> _Task statement_: Once the pictures are set aside, copy the data below exactly as it stands.

> _Stored data_:
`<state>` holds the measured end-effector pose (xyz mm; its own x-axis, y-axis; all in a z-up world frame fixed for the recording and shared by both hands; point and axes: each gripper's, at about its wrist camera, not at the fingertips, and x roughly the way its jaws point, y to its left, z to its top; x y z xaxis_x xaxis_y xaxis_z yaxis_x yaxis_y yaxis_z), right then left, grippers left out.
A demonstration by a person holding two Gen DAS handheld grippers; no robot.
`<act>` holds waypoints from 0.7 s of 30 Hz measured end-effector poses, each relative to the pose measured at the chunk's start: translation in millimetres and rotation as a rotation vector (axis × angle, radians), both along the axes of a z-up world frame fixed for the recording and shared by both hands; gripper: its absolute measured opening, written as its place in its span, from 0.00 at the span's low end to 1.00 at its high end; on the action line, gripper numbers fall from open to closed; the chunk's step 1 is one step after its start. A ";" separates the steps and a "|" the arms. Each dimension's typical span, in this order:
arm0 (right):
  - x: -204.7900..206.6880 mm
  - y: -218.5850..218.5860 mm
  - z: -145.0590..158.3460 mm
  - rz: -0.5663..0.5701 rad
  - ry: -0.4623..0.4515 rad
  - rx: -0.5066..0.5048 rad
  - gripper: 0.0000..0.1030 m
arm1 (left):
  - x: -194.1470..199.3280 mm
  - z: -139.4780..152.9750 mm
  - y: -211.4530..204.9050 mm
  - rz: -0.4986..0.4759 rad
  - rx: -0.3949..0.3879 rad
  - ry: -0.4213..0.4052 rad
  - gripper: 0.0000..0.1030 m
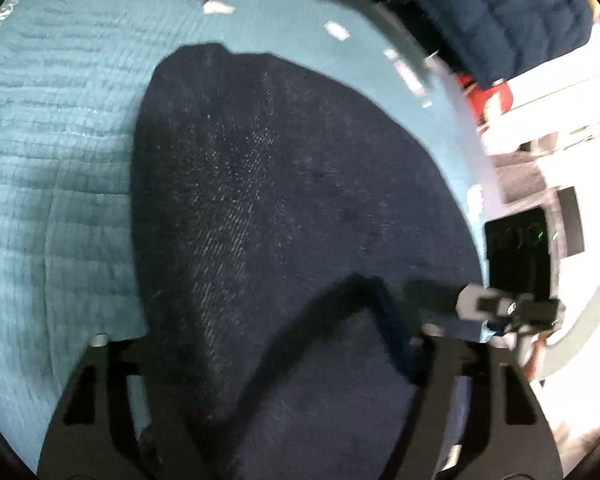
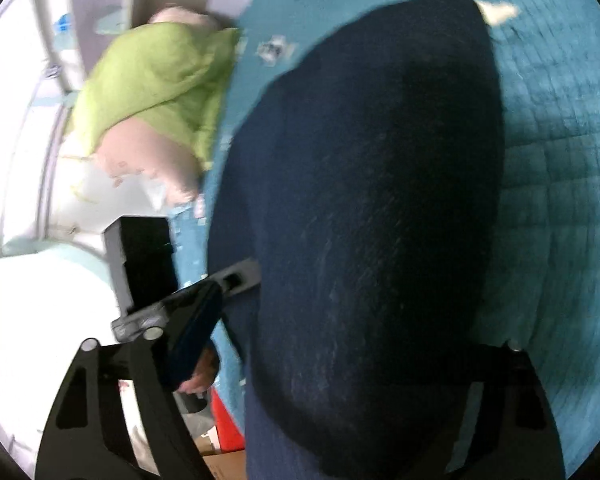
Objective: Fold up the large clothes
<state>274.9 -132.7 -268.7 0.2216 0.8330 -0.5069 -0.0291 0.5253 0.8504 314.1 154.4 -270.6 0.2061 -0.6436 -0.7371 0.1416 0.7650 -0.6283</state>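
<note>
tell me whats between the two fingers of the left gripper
The dark navy garment: in the left wrist view, a raised fold of it runs between the left gripper's fingers, over the teal quilted bedspread.

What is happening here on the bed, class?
A person is folding a dark navy garment spread on a teal quilted bedspread. The left hand-held gripper and the right hand-held gripper each straddle its near edge, with cloth between the fingers. Blur hides whether the pads are pressing.
</note>
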 end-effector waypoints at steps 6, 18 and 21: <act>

> _Worked solution_:
`<state>` holds the measured end-effector pose (xyz mm; its own x-axis, y-axis; all in a z-up world frame fixed for the recording and shared by both hands; point and axes: each gripper's, at about its wrist camera, not at the fingertips, and x roughly the way its jaws point, y to its left, z to its top; x y z xaxis_x xaxis_y xaxis_z yaxis_x yaxis_y yaxis_z), right then left, grippers left out.
A demonstration by a person holding two Gen DAS handheld grippers; no robot.
`<act>` holds waypoints from 0.7 s of 30 Hz measured end-effector poses, each relative to the pose measured at the chunk's start: translation in millimetres and rotation as a rotation vector (axis × angle, radians), both along the axes of a z-up world frame fixed for the recording and shared by both hands; gripper: its absolute measured opening, written as its place in its span, from 0.00 at the span's low end to 1.00 at its high end; on the action line, gripper numbers fall from open to closed; the chunk's step 1 is one step after its start. A ";" separates the steps and a "|" the arms. Each dimension's typical span, in this order:
arm0 (right):
  - x: -204.7900..206.6880 mm
  - y: -218.5850..218.5860 mm
  - z: -145.0590..158.3460 mm
  - rz: -0.5663..0.5701 rad
  - ry: -0.4623..0.4515 rad
  - rx: -0.5066..0.5048 rad
  - gripper: 0.0000..0.1030 m
arm1 (left):
  - x: -194.1470..199.3280 mm
  - z: -139.4780..152.9750 mm
  - y: -211.4530..204.9050 mm
  - rz: -0.4986..0.4759 rad
  - rx: -0.3949..0.3879 rad
  - ry: -0.4213..0.4052 rad
  - gripper: 0.0000..0.1030 m
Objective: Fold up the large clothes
<state>274.9 -132.7 -268.7 0.2216 0.8330 -0.5069 -0.0291 0.5253 0.8504 314.1 154.4 -270.6 0.2061 -0.6436 -0.7371 0.1416 0.7650 -0.6283</state>
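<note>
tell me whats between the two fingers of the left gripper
The dark navy garment: in the left wrist view, a raised fold of it runs between the left gripper's fingers, over the teal quilted bedspread.

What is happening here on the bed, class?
A person is folding a dark navy garment spread on a teal quilted bedspread. The left hand-held gripper and the right hand-held gripper each straddle its near edge, with cloth between the fingers. Blur hides whether the pads are pressing.
</note>
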 end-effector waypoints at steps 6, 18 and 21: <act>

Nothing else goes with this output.